O problema, para o jornalista, vai além de revisões falsas e inclui o crescimento de "papermills", que oferecem pacotes completos para publicação acelerada. "E tudo isso está ligado à pressão de ?publicar ou perecer? [publish or perish, em inglês]."

Criado em 2010 por Oranksy e Adam Marcus, hoje editor-chefe da Medscape, o Retraction Watch surgiu após Marcus revelar um dos maiores escândalos de má conduta científica do século, envolvendo o médico Scott Reuben, que fraudou dezenas de estudos e foi condenado à prisão obter financiamento para pesquisas inexistentes. "Logo percebemos que não dava para acompanhar todas as retratações e que os bancos de dados disponíveis eram incompletos", afirmou Oransky.

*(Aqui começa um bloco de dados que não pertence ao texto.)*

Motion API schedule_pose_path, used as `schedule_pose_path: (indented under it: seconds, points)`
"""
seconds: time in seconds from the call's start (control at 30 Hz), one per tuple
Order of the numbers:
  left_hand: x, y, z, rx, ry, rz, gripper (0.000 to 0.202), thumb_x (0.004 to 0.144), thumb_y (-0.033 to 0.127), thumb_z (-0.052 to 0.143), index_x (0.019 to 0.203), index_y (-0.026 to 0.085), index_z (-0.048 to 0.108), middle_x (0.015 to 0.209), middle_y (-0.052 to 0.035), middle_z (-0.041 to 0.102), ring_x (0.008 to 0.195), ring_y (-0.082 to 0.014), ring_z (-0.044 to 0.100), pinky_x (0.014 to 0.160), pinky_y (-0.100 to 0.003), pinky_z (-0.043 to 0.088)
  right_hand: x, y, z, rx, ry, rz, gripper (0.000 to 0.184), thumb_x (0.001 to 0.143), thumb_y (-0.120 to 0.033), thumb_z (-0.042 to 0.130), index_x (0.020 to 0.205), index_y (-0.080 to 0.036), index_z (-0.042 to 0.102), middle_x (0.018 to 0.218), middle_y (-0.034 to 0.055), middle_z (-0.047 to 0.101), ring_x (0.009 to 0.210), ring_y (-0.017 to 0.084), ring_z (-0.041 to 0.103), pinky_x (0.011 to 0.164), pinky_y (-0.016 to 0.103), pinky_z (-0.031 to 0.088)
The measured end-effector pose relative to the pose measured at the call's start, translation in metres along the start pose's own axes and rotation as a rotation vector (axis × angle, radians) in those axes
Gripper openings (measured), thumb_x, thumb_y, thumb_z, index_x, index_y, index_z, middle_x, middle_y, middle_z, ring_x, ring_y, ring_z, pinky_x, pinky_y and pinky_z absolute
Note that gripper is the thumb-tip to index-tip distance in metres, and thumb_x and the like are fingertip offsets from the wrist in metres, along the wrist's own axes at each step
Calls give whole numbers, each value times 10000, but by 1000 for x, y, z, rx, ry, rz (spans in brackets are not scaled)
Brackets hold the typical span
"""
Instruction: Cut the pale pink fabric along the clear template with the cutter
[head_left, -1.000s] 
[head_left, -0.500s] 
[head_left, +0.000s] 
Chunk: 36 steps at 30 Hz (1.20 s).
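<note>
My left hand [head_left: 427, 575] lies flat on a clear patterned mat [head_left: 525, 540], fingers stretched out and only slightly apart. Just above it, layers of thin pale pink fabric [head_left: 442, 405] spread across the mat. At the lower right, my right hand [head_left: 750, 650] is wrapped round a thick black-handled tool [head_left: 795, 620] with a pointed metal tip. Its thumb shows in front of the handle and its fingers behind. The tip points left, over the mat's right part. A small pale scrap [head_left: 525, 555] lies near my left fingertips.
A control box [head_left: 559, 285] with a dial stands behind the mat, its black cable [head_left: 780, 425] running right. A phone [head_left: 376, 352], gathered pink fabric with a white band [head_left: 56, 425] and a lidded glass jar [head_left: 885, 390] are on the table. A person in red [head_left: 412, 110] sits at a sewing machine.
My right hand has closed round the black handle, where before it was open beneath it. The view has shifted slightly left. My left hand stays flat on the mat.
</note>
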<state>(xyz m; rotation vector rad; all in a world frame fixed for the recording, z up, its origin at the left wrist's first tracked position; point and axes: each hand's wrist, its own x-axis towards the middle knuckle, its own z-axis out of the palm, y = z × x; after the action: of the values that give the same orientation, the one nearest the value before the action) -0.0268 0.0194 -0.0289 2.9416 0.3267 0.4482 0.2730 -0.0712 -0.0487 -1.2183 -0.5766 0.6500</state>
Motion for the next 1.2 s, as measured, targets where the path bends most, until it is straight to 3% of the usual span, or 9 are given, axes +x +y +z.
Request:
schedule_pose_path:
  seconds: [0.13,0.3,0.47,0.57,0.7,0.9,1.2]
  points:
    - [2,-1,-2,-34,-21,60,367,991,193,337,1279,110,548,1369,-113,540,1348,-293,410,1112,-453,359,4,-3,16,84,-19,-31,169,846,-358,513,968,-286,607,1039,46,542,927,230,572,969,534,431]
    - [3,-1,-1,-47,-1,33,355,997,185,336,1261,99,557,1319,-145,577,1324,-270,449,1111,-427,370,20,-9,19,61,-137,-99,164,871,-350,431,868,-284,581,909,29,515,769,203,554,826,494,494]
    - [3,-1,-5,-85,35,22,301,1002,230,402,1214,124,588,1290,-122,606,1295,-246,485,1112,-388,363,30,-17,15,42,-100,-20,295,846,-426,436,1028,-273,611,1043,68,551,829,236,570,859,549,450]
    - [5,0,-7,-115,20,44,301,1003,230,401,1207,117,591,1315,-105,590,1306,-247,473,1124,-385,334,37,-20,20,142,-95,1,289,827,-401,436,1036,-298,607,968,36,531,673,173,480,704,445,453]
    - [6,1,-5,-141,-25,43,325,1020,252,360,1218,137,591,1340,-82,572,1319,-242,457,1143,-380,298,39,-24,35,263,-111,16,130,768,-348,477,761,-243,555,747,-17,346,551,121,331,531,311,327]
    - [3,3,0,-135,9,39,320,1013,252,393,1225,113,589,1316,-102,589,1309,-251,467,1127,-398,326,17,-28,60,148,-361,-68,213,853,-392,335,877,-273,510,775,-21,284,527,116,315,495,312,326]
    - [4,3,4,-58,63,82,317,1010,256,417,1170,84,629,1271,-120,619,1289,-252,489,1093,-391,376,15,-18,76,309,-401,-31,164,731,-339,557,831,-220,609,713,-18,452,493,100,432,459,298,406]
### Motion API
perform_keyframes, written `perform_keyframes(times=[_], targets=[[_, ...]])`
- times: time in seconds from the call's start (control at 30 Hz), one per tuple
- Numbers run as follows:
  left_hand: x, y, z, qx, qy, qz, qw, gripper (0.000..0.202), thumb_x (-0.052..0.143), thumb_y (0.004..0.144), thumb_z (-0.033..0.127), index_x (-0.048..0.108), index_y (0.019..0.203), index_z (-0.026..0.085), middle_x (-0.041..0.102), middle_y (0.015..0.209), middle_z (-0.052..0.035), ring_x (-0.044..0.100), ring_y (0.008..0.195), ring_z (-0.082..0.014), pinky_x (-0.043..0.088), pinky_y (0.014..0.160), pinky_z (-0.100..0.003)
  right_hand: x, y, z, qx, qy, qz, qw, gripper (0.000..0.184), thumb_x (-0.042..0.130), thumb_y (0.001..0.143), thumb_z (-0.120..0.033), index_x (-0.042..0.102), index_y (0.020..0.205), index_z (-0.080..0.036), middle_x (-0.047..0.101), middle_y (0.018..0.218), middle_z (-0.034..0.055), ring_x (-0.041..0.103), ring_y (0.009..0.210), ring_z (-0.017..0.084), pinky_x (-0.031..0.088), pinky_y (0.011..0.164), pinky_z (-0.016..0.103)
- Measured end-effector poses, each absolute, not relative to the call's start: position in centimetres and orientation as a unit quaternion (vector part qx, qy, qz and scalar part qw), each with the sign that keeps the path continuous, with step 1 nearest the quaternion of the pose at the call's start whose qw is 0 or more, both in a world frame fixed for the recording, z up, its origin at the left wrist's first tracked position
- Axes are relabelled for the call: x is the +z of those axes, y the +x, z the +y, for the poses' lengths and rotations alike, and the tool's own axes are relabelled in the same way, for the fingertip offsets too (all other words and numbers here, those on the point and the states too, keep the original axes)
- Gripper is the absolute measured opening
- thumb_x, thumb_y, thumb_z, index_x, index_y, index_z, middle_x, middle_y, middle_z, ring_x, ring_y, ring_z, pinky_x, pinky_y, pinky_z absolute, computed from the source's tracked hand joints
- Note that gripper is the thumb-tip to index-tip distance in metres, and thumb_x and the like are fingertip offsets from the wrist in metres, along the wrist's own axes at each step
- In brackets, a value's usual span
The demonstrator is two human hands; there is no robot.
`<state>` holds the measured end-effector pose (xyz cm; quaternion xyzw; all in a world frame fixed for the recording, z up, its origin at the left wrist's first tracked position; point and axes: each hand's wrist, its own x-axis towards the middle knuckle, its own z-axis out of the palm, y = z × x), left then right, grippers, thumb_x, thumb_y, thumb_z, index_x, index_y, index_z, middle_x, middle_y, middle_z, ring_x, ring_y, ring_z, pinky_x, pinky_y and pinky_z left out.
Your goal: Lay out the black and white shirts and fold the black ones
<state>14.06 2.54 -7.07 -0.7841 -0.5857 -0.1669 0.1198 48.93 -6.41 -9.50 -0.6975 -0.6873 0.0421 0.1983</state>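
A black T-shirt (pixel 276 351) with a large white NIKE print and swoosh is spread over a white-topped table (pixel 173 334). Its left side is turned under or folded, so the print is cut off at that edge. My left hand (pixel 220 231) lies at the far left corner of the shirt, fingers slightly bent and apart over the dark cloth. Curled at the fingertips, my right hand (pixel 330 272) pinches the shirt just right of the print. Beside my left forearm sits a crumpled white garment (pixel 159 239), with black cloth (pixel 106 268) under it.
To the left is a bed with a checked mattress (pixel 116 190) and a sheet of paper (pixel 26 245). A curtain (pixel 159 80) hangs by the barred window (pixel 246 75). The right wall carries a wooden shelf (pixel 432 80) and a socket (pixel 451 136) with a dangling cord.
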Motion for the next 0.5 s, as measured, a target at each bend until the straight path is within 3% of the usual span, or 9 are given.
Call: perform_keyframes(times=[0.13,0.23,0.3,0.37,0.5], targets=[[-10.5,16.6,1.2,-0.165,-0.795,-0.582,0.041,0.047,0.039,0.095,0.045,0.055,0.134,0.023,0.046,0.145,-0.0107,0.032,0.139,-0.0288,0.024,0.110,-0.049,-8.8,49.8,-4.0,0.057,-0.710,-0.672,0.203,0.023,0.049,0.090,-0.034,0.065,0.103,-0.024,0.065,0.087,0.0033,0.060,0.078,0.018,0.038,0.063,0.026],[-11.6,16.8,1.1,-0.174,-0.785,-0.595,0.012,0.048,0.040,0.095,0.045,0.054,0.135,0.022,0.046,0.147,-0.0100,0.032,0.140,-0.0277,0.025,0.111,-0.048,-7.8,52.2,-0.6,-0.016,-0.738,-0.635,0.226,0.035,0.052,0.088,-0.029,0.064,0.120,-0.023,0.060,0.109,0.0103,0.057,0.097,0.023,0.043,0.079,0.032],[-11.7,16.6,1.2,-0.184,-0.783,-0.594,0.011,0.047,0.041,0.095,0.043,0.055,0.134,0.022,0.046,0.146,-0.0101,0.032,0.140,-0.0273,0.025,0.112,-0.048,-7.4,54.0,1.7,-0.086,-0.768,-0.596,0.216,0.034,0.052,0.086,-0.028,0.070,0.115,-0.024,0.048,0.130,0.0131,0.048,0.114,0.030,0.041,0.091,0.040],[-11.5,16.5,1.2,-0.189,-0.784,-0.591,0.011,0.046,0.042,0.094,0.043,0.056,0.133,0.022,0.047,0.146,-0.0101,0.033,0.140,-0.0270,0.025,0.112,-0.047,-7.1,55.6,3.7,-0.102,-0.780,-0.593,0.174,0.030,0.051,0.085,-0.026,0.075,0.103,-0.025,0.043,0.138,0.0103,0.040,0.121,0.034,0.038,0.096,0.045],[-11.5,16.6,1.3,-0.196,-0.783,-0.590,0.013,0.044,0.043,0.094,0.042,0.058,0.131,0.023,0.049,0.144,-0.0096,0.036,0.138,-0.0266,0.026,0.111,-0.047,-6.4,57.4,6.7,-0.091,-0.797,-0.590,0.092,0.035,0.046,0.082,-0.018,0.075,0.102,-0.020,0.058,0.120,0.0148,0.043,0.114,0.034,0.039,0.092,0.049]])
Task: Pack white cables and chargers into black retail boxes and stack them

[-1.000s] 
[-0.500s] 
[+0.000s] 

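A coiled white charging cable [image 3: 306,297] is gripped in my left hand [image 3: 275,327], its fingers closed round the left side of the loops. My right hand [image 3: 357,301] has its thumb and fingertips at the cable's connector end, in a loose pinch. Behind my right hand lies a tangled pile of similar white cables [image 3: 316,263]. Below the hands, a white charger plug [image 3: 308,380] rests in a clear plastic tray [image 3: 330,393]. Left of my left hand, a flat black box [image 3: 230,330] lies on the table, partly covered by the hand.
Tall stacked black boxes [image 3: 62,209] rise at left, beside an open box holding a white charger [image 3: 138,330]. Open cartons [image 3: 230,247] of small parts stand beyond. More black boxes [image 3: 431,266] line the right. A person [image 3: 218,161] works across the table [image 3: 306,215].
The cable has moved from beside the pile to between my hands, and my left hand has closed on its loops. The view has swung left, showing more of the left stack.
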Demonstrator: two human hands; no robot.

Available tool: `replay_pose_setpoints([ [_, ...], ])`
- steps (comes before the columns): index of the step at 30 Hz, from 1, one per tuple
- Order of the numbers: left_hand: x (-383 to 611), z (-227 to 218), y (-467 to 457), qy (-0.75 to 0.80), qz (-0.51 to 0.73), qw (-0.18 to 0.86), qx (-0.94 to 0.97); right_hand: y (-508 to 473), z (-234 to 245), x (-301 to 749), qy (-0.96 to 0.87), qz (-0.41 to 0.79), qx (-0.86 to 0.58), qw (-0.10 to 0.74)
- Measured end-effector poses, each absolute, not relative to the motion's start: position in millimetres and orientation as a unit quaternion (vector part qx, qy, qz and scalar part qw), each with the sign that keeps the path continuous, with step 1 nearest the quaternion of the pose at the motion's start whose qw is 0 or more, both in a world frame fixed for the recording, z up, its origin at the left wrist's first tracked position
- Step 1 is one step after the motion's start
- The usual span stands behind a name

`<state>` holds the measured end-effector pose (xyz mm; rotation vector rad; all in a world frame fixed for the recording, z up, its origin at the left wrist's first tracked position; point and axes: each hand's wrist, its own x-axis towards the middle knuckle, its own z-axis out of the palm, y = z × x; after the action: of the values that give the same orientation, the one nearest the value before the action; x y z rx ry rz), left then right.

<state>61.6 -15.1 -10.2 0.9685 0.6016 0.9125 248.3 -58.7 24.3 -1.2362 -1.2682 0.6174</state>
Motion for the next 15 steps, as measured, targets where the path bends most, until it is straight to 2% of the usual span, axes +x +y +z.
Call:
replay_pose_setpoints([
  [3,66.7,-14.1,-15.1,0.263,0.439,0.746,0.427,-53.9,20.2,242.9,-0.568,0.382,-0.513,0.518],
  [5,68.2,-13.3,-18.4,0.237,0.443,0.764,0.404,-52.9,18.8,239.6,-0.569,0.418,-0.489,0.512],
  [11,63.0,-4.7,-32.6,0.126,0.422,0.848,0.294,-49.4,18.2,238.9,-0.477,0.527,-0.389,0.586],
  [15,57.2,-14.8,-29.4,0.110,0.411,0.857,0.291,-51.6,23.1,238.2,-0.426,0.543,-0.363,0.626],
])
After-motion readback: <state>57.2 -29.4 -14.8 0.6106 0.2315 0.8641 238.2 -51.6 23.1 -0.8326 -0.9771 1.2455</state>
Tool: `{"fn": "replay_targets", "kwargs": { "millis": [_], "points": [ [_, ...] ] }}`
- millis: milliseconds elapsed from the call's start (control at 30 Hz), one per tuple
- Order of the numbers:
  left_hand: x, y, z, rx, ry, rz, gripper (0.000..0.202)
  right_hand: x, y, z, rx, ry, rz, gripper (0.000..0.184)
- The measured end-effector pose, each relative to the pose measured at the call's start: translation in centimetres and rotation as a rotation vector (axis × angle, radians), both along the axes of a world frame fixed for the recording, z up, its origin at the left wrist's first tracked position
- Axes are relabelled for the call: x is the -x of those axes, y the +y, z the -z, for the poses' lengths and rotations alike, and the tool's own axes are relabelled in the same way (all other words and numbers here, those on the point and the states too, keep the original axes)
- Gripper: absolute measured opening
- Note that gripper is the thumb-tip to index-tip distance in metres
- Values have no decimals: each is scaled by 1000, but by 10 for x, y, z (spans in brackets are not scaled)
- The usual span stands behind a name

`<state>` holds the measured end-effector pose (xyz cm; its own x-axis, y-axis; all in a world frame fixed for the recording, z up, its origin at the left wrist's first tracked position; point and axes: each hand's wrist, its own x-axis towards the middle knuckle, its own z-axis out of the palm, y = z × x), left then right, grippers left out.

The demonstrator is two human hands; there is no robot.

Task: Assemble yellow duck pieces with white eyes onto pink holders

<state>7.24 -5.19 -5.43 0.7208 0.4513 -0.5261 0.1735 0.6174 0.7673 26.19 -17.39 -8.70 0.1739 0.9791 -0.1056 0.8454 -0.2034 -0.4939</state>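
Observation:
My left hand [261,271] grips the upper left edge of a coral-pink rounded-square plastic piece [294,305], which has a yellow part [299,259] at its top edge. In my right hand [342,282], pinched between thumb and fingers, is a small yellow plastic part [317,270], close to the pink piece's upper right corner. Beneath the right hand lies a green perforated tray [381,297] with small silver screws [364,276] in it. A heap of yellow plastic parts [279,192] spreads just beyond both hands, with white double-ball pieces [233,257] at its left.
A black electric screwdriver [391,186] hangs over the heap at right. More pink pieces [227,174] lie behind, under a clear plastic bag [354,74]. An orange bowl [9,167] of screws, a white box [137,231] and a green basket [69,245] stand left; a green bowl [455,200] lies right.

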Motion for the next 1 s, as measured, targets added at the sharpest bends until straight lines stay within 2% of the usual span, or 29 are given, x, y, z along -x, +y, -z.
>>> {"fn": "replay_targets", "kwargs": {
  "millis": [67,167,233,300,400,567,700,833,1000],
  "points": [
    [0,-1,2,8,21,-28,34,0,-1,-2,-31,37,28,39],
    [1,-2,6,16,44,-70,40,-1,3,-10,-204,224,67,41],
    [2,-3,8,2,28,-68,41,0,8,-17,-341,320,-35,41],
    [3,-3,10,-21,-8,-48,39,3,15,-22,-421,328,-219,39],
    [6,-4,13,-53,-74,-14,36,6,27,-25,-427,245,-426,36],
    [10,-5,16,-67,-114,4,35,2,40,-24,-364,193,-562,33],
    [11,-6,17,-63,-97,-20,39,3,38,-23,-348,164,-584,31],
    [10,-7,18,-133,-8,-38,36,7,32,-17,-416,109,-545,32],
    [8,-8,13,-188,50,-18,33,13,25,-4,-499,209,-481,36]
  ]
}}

Com financiamento filantrópico obtido a partir de 2015 (antes, o trabalho era voluntário), o Retraction Watch Database (RWD) foi lançado publicamente em 2018 e tornou-se a principal referência global para análises quantitativas sobre retratações científicas. "Desde então, as editoras passaram a ser mais transparentes nos avisos de retratação."

Incorporada em 2023 à Crossref, organização sem fins lucrativos que gerencia identificadores digitais de artigos (os indicadores DOI de artigos científicos), a base de dados hoje é gratuita e permite que qualquer interessado analise padrões, tendências e falhas sistêmicas do sistema de publicação.

Apesar disso, Oransky avalia que as editoras científicas tendem a se pôr como vítimas do problema, quando também fazem parte dele. "As métricas de produtividade e os rankings acadêmicos criaram um mercado viciado em índice H e número de citações. Quando se olha para isso à luz do dia, o problema é evidente, mas as editoras evitam reconhecer o seu papel no sistema de produtivismo."